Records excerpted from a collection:
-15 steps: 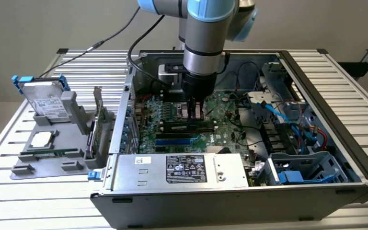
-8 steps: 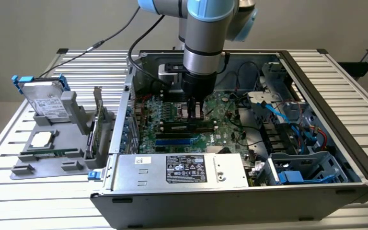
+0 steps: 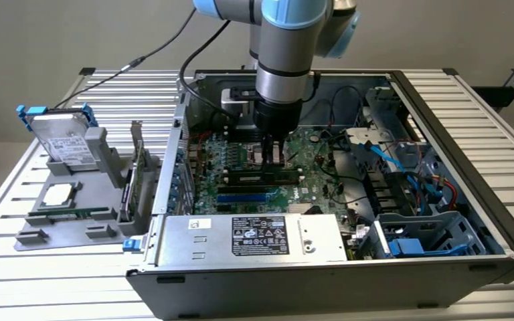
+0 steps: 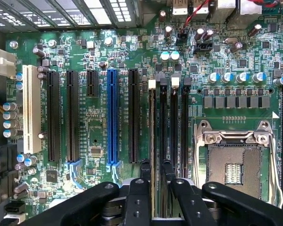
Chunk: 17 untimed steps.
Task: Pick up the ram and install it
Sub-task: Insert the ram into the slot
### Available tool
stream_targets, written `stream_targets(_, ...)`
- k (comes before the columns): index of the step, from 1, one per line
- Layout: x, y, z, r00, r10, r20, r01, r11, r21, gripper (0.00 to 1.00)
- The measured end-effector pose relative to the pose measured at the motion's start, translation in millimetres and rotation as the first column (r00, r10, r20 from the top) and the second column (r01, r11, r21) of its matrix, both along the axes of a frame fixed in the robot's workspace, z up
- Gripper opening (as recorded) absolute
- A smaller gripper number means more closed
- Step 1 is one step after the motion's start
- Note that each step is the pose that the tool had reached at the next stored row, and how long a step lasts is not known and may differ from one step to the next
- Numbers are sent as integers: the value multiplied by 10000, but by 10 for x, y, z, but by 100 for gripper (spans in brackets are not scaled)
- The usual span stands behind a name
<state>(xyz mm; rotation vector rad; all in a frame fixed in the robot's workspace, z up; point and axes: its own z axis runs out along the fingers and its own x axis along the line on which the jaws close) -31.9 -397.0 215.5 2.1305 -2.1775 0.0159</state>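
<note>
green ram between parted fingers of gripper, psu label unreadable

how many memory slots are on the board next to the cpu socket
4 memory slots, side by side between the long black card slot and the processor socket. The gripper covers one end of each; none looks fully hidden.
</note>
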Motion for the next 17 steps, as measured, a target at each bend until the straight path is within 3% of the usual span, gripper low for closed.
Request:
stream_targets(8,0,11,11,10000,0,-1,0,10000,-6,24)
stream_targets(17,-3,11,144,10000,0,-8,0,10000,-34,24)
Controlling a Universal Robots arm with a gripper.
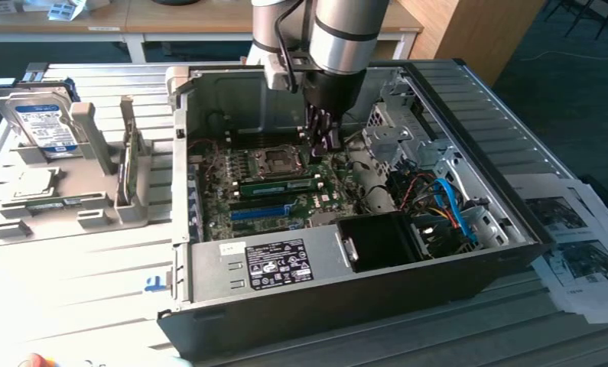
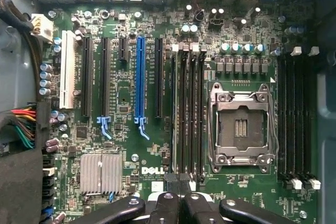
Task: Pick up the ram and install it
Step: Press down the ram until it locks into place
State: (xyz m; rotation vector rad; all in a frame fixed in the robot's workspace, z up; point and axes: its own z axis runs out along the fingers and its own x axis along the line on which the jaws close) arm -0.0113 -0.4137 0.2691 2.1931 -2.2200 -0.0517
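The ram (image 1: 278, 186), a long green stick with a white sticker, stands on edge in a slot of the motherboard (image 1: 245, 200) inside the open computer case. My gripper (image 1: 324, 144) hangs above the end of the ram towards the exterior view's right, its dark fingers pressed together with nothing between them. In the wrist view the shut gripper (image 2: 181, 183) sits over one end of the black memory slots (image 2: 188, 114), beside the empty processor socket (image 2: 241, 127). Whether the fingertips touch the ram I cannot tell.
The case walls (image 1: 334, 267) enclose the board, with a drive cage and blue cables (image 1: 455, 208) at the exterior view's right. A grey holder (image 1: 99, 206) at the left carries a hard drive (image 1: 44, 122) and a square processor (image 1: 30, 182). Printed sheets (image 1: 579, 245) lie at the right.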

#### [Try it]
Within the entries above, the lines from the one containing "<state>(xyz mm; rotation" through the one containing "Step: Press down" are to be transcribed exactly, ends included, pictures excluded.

#### [Written answer]
<state>(xyz mm; rotation vector rad; all in a frame fixed in the robot's workspace, z up; point and axes: its own z axis runs out along the fingers and its own x axis along the line on which the jaws close) -31.9 -397.0 215.5 2.1305 -2.1775 0.0159</state>
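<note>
green ram between parted fingers of gripper, psu label unreadable

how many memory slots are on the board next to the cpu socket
4 memory slots, side by side between the long black card slot and the processor socket. The gripper covers one end of each; none looks fully hidden.
</note>
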Motion for the next 17 steps, as measured, a target at each bend until the straight path is within 3% of the usual span, gripper low for closed.
Request:
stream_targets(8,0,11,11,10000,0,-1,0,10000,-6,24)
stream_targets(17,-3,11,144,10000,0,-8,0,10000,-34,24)
Controlling a Universal Robots arm with a gripper.
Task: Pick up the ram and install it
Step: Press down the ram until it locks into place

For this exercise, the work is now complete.